REQUIRED ACTION = If a line of the listing contains the string "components", return that line.

- Opening Delimiter -

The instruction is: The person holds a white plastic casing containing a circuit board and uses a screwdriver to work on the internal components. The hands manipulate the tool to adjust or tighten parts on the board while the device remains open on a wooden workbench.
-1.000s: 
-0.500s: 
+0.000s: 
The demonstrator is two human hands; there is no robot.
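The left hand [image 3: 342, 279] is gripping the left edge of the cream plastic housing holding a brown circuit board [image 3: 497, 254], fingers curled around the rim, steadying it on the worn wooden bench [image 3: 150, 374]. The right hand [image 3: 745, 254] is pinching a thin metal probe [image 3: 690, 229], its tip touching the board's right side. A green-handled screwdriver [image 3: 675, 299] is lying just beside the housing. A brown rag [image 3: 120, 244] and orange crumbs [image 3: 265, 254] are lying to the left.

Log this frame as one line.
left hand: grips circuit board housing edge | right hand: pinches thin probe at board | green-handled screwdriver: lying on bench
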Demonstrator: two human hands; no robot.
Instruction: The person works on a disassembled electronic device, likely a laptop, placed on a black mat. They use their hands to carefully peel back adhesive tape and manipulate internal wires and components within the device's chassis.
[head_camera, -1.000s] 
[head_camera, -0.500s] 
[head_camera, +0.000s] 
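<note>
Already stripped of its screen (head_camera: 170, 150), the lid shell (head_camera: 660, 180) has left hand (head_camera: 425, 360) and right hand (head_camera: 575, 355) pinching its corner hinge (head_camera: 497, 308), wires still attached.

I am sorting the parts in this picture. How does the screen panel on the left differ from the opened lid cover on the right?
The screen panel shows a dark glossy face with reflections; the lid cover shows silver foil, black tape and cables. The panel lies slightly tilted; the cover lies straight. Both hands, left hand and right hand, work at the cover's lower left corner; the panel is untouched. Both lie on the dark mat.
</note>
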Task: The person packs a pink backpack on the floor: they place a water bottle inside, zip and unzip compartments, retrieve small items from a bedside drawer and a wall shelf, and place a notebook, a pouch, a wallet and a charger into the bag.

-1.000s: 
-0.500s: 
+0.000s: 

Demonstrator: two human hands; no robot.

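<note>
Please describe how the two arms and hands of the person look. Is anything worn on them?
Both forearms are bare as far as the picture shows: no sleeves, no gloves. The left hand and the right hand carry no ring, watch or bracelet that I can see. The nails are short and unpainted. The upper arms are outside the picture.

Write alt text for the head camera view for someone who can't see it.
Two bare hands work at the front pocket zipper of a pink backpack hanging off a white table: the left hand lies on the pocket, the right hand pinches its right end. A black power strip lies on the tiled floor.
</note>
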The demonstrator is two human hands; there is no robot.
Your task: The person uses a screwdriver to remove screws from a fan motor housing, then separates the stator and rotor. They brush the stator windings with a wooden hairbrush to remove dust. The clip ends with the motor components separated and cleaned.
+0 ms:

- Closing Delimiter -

RESULT FOR THIS TASK =
The instruction is: The person holds a white plastic casing containing a circuit board and uses a screwdriver to work on the internal components. The hands manipulate the tool to adjust or tighten parts on the board while the device remains open on a wooden workbench.
Instruction: The person works on a disassembled electronic device, likely a laptop, placed on a black mat. They use their hands to carefully peel back adhesive tape and manipulate internal wires and components within the device's chassis.
Your task: The person uses a screwdriver to remove screws from a fan motor housing, then separates the stator and rotor. They brush the stator windings with a wooden hairbrush to remove dust. The clip ends with the motor components separated and cleaned.

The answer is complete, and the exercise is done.